* **Exercise details**: Only the lines containing the string "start" are needed; copy all of them from the listing.

* **Supplied material**:
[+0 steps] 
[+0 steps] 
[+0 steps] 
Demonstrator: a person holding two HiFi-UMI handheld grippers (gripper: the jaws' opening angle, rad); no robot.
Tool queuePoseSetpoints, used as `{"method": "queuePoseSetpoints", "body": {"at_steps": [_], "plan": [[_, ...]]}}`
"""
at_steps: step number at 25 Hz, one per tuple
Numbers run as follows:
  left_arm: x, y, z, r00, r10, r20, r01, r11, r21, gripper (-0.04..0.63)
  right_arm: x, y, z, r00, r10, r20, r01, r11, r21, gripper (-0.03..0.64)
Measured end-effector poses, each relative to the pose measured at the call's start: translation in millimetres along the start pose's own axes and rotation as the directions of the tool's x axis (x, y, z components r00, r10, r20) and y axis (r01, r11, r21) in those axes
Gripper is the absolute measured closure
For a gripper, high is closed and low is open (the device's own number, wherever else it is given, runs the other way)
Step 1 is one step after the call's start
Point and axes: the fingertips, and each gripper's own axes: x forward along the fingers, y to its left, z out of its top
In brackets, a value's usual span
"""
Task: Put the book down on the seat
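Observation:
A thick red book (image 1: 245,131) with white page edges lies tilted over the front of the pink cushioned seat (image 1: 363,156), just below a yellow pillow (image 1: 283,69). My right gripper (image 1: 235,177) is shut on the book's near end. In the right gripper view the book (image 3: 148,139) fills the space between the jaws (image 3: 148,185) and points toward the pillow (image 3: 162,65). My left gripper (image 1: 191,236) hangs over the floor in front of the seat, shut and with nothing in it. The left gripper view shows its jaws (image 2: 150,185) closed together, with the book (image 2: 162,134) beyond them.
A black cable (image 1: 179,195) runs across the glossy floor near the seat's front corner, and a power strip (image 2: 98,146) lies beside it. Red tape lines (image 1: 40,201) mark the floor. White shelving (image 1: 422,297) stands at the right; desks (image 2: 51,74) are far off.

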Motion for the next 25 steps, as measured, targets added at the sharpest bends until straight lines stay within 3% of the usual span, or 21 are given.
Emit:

* **Task output**:
Measured end-effector poses, each relative to the pose measured at the call's start: translation in millimetres along the start pose's own axes and rotation as the directions of the tool's x axis (x, y, z components r00, r10, r20) and y axis (r01, r11, r21) in those axes
Step 1 is one step after the call's start

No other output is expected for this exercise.